Corporate Restructuring/Finance Update
This past September 2025, the U.S. District Court for the Southern District of Texas reversed the bankruptcy court's approval of plan confirmation in ConvergeOne Holdings, finding that a backstop agreement for an equity rights offering available exclusively to a majority of lenders - without a market test - violated the equal treatment requirement of section 1123(a)(4) of the Bankruptcy Code. Relying on decisions by the U.S. Supreme Court in LaSalle and the Fifth Circuit in Serta, the District Court held that the ConvergeOne Chapter 11 plan contravened section 1123(a)(4) because it furnished greater recoveries to certain lenders than to others in the same class. Like Serta, ConvergeOne represents another decision in which courts closely scrutinize transactions favoring a majority lender group that excludes minority lenders.
The District Court examined various factors in ascertaining whether the treatment of creditors was equal for Code section 1123(a)(4) purposes. In discussing these factors against the backdrop of the Supreme Court's analysis of section 1129(b) in LaSalle, the District Court found the ConvergeOne plan lacking. First, the Court noted that the parties were treated unequally from a process standpoint: the debtors never offered the backstop opportunity to the excluded lenders. Moreover, the Court was not persuaded by the majority lenders' argument that the excluded lenders could have offered a competing deal after the plan had been filed. The Court found that at no point were the excluded lenders ever given any opportunity to participate in the backstop offering. The District Court also expressed concern that the debtors made no effort to market test the value of the backstop by soliciting competing offers.
ConvergeOne amplifies the growing tension between judicial policing of fairness in judicial restructurings and the Bankruptcy Code's policy of facilitating creditors' reliance on confirmed Chapter 11 plans. By refusing to approve exclusive anchor economics without a real market test, the District Court strengthened the equality of opportunity norm that has animated other recent decisions and narrowed the margins for structural creativity in the Chapter 11 arena. Following this important decision, exclusive backstop rights are now riskier unless subjected to a market process, which may be cost prohibitive to run where a business enterprise undergoing restructuring is not large enough or is otherwise facing severe liquidity constraints.
Implications
Backstopped rights offerings are a common method of increasing certainty for exit financing in larger Chapter 11 cases.
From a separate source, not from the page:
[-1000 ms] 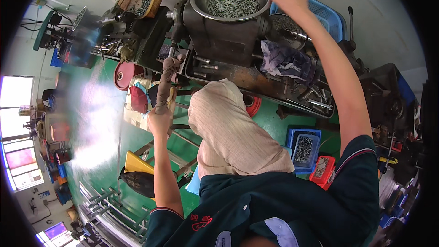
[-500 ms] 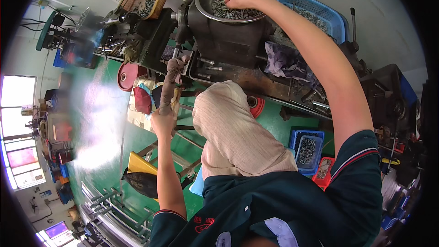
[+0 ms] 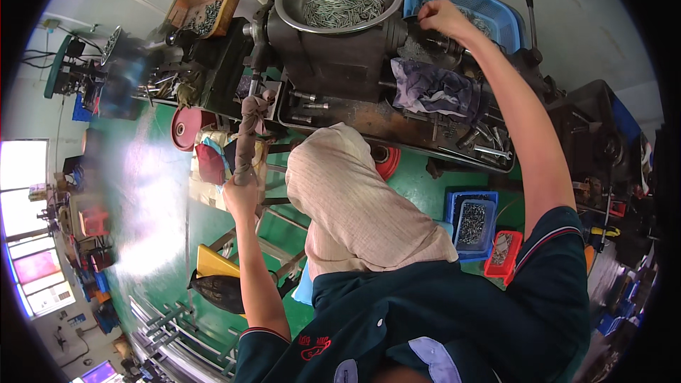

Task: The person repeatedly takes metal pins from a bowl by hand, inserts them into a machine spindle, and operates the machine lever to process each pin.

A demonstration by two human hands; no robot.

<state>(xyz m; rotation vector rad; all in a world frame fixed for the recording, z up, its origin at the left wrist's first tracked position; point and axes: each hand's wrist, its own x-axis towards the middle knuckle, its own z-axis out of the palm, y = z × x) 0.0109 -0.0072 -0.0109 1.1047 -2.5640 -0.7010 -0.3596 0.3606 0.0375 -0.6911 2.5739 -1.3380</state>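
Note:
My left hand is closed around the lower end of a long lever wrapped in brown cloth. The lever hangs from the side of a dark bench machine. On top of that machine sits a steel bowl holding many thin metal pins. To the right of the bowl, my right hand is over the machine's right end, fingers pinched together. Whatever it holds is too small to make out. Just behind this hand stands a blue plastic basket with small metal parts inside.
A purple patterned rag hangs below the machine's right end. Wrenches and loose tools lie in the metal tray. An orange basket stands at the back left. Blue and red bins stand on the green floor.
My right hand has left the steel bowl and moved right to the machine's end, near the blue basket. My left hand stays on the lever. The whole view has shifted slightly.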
It is not unusual for a backstop opportunity to be granted only to certain creditors, even without a market test. The District Court in ConvergeOne invalidated the backstop arrangement by reasoning that "at the time the bankruptcy petition was filed, the train had already left the station, and the Minority Lenders were never permitted to board." ConvergeOne may fairly be construed as continuing down the path laid out in LaSalle and Serta of scrutinizing deals with majority lenders at the expense of minority creditors.
Investors should understand that even a Chapter 11 plan confirmed by a bankruptcy court may be vulnerable to continuing litigation on appeal, including unwinding of side deals like exclusive backstop rights or equity allocation carveouts if process or fairness objections are sustained. In large reorganization cases, lack of certainty around plan confirmation may cause investors to rethink the relative benefits and risks of pursuing a non-pro rata structure, demand enhanced economics to compensate for heightened litigation risk, or decline to participate in exit financing at all, depending on the particular circumstances.
Equality of opportunity and risk allocation should take center stage when structuring a distressed recapitalization. Maintaining a clear record of the company's solicitation efforts, evaluation of bids, valuation rationales, and internal deliberations remains of utmost importance in the wake of recent rulings like Serta and ConvergeOne. Because ConvergeOne introduces elevated structural risk and uncertainty in economic awards, funds active in distressed credit or special situations should disclose the existence of such risks to investors in order to properly align expectations and also point out that such challenges could increase costs and reduce anticipated returns.
At bottom, the ConvergeOne decision places significant limits on the use of exclusive backstop deals and may fundamentally alter negotiations between and among debtors and creditors as well as majority and minority lenders in the same class.